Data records

*** Begin section ***

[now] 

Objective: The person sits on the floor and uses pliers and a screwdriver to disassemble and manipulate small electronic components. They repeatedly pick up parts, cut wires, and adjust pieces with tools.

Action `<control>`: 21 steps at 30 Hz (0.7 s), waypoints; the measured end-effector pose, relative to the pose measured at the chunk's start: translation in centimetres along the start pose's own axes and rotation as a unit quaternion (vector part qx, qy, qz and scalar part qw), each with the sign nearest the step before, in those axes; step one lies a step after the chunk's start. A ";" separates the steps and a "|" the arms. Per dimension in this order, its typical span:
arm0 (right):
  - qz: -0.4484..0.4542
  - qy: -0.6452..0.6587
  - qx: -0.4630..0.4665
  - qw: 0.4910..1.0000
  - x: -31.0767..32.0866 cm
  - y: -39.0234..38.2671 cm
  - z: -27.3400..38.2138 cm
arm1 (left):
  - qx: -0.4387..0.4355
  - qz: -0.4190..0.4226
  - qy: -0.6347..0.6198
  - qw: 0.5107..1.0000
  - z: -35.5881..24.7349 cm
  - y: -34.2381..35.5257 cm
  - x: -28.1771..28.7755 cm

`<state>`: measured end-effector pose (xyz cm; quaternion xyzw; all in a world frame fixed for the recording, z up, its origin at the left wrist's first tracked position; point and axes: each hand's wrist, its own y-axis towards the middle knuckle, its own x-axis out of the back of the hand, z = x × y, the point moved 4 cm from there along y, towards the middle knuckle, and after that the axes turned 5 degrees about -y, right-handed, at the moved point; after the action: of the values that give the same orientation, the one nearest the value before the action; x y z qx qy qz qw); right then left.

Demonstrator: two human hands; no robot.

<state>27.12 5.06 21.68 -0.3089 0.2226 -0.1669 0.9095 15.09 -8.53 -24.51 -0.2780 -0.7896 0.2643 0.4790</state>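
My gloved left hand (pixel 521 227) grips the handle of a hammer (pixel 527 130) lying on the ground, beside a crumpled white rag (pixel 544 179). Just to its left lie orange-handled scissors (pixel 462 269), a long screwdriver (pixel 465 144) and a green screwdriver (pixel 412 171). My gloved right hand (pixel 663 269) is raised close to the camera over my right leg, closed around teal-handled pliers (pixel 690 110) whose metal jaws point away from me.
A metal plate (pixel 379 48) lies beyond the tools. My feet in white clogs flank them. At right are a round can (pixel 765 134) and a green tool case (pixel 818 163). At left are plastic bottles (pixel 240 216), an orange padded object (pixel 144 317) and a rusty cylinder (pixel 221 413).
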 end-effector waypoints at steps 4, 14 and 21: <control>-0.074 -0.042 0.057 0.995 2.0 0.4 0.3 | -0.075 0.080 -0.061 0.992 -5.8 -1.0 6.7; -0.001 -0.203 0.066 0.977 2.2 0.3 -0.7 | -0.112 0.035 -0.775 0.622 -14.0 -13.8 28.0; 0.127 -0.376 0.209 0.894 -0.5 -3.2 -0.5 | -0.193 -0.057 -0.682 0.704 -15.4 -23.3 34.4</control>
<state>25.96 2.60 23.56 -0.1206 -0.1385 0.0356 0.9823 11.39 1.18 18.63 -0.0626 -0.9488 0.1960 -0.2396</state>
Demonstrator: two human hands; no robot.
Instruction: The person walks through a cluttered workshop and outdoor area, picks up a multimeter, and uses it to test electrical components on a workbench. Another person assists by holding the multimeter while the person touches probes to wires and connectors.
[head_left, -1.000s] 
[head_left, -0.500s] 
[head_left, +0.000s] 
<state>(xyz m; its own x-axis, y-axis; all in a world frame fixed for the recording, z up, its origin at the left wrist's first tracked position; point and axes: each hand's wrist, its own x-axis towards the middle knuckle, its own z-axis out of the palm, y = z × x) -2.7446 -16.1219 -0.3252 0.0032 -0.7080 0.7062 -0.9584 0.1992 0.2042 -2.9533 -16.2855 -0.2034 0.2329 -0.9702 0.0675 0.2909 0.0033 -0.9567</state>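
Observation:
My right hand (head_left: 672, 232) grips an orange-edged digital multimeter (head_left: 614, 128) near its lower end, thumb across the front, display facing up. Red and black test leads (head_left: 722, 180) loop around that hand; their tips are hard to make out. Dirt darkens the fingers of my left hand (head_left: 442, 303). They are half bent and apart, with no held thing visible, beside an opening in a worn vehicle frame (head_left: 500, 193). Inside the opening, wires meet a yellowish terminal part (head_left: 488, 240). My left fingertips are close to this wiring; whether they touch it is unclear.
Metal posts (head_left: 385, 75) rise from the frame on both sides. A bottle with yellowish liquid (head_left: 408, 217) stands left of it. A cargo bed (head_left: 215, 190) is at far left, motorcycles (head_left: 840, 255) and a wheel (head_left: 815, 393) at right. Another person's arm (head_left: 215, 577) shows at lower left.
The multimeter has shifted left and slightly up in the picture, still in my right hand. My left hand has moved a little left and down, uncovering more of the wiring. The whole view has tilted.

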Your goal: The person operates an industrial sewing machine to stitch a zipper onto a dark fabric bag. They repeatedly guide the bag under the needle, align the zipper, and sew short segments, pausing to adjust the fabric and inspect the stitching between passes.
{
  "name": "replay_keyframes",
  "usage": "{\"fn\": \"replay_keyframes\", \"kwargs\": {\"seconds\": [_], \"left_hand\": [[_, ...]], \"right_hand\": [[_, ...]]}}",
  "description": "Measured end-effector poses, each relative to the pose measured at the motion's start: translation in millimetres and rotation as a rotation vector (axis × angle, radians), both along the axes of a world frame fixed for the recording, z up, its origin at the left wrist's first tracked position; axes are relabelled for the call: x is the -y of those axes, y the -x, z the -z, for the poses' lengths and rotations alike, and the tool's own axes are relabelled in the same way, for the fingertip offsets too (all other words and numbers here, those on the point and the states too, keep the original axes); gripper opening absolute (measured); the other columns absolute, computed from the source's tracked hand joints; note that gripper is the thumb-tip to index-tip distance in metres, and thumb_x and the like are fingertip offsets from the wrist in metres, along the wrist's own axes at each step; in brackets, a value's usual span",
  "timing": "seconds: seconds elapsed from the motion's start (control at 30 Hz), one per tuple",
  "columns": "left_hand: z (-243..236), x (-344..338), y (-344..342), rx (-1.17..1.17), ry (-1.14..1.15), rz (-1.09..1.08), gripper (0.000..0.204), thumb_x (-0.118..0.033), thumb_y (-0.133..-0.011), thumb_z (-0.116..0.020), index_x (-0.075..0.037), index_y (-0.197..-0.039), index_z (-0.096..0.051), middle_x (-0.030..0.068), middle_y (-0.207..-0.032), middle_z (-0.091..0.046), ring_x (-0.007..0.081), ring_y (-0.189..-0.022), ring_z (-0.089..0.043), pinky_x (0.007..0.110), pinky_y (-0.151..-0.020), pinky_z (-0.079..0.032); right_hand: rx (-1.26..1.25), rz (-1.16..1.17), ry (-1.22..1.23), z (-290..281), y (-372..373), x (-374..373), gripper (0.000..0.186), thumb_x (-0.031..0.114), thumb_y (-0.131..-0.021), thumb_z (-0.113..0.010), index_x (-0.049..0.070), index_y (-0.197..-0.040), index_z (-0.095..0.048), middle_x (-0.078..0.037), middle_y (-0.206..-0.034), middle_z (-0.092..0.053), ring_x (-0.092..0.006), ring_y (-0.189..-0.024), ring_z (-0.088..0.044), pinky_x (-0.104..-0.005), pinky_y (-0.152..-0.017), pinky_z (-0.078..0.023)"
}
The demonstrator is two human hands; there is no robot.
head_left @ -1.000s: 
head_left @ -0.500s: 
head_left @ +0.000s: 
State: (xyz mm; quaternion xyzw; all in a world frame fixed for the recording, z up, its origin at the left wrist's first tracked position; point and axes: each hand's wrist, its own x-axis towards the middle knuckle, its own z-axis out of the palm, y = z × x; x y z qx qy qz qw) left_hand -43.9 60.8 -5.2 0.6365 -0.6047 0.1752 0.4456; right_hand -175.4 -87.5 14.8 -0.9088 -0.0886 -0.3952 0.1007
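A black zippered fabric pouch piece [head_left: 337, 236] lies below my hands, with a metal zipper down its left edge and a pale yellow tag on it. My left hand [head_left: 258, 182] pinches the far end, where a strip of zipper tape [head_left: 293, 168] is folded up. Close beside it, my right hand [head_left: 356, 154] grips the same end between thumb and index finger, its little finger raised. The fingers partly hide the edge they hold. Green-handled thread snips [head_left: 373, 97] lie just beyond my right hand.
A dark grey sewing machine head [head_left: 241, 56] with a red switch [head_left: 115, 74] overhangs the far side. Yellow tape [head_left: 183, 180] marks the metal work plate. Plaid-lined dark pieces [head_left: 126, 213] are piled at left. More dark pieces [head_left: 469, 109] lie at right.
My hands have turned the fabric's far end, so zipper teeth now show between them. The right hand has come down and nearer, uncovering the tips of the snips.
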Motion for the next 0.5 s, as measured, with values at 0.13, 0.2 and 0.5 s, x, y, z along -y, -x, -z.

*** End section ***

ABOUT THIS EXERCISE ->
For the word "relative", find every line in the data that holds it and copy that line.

WRITTEN REPLY ->
Action `<control>`: 21 steps at 30 Hz (0.7 s), waypoints; the measured end-effector pose, relative to the pose measured at the chunk's start: translation in centimetres along the start pose's own axes and rotation as a unit quaternion (vector part qx, qy, qz and scalar part qw), each with the sign nearest the step before, in those axes; step one lies a step after the chunk's start. A ";" separates the steps and a "|" the arms. Per dimension in this order, its typical span:
  "description": "Measured end-effector poses, each relative to the pose measured at the motion's start: translation in millimetres and rotation as a rotation vector (axis × angle, radians), both along the axes of a world frame fixed for the recording, z up, its origin at the left wrist's first tracked position; axes are relabelled for the call: x is the -y of those axes, y the -x, z the -z, for the poses' lengths and rotations alike, and the tool's own axes are relabelled in the same way, for the fingertip offsets too (all other words and numbers here, those on the point and the states too, keep the original axes); gripper opening absolute (measured); the other columns absolute, computed from the source's tracked hand joints; note that gripper is the thumb-tip to index-tip distance in metres, and thumb_x and the like are fingertip offsets from the wrist in metres, along the wrist's own axes at each step; in brackets, a value's usual span",

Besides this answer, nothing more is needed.